The Drowning Pool is another one from the Paul Newman boxed set and another point in the "Paul Newman appears shirtless in all of his movies" poll (this time he was even pants-less a couple of times)--and he turned 50 the year this movie was released. Anyway, this one is the follow-up to Harper. Newman is the private eye Lew Harper and he's been called to Louisiana by a former fling (real-life wife Joanne Woodward) who is being blackmailed for her marital indiscretions. Her conniving and this-close-to-a-prostitute daughter is Melanie Griffith in her second role ever (surprise, surprise, she was just as bad an actress then as she is now and it really showed against Oscar winners Newman and Woodward). Of course, it all turns out to be more than just a simple blackmailing case and turns into quite the Southern scandal. It's a just fine movie (no need to watch Harper first although I think the earlier one is probably the better movie) and Newman is fun as the always getting beat up detective but the plot is just a tad dull.
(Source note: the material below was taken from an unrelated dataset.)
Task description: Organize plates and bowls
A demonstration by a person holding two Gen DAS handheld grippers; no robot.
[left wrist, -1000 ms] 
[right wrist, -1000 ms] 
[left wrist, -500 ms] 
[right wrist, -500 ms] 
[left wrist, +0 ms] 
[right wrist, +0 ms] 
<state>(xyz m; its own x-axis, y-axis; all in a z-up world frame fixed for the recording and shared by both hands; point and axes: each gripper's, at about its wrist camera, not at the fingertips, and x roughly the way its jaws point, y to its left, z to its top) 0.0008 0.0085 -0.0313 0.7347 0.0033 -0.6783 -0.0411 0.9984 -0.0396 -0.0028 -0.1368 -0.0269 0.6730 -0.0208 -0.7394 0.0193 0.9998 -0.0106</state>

On another, completely unrelated note: I caught ten minutes or so of The King and I (1956) on TV. I haven't seen it in years and never processed that it contains a Siamese theater re-telling of Uncle Tom's Cabin: "The Small House of Uncle Thomas" (it's actually even on the soundtrack). It's just racist on so many levels--not only the white 1950s American version of a 1860s Siamese version of a white abolitionist American woman's version of 1850s slaves in the US but the casting of Rita Moreno (who is Puerto Rican) as the Siamese narrator of the re-telling (not to mention the fact that Yul Brynner was Russian although supposedly he had a Mongolian grandfather). Yeah. I missed all of that when I watched it as a child . . .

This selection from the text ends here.